**TASK:**
Please output every line of the material as it stands, without the pictures.
※
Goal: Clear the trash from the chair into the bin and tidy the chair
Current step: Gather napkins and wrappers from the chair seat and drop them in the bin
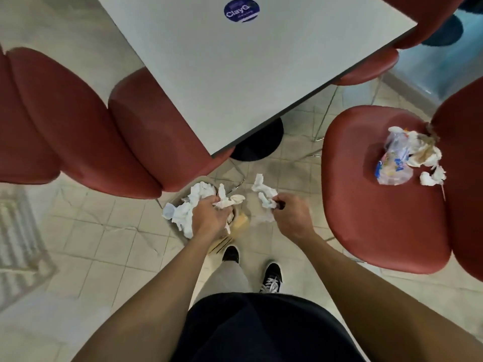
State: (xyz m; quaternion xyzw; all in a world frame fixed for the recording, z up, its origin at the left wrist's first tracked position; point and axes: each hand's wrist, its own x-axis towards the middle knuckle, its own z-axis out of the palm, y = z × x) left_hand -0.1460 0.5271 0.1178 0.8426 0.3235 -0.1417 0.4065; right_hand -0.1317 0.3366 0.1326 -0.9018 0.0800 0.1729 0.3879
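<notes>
Two fists of crumpled white paper napkin, both over or near the small pale waste bin [170, 212] on the tiled floor [104, 231]. Bin taken as landmark.

Left hand [211, 218] directly above bin mouth, fingers closed round a twisted napkin wad [227, 201]; already heaped with white tissue [188, 207] spilling to the rim. Right hand [290, 218] just right of bin, past its edge, pinching a second crumpled napkin [264, 193] together with a small dark object, too small to identify.

Well right of bin: red moulded plastic chair [379, 218], seat not yet cleared. On it, far side near the backrest: clear plastic bag with blue print [394, 165], stained brownish napkins [423, 150], loose white scraps [433, 176], thin stick [443, 190].

Risks, judged:
- Release from right hand now likely lands on floor, not in bin; hand not over opening.
- Heaped tissue may slide out once more is added; needs pressing down.
- Bin looks too full for the bag and the rest.
- Stained napkins may smear seat when lifted; scraps and stick easy to miss.
- Light bin could tip if pushed off-centre.
</notes>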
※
**RESULT OF THIS EXERCISE:**
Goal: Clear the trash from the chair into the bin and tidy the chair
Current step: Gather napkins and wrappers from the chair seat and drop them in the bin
State: (xyz m; quaternion xyzw; all in a world frame fixed for the recording, z up, its origin at the left wrist's first tracked position; point and axes: each hand's wrist, its own x-axis towards the middle knuckle, its own z-axis out of the palm, y = z × x) left_hand -0.1460 0.5271 0.1178 0.8426 0.3235 -0.1417 0.4065; right_hand -0.1317 0.3366 0.1326 -0.9018 0.0800 0.1729 0.3879
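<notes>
Two fists of crumpled white paper napkin, both over or near the small pale waste bin [170, 212] on the tiled floor [104, 231]. Bin taken as landmark.

Left hand [211, 218] directly above bin mouth, fingers closed round a twisted napkin wad [227, 201]; already heaped with white tissue [188, 207] spilling to the rim. Right hand [290, 218] just right of bin, past its edge, pinching a second crumpled napkin [264, 193] together with a small dark object, too small to identify.

Well right of bin: red moulded plastic chair [379, 218], seat not yet cleared. On it, far side near the backrest: clear plastic bag with blue print [394, 165], stained brownish napkins [423, 150], loose white scraps [433, 176], thin stick [443, 190].

Risks, judged:
- Release from right hand now likely lands on floor, not in bin; hand not over opening.
- Heaped tissue may slide out once more is added; needs pressing down.
- Bin looks too full for the bag and the rest.
- Stained napkins may smear seat when lifted; scraps and stick easy to miss.
- Light bin could tip if pushed off-centre.
</notes>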

This output is complete as it stands.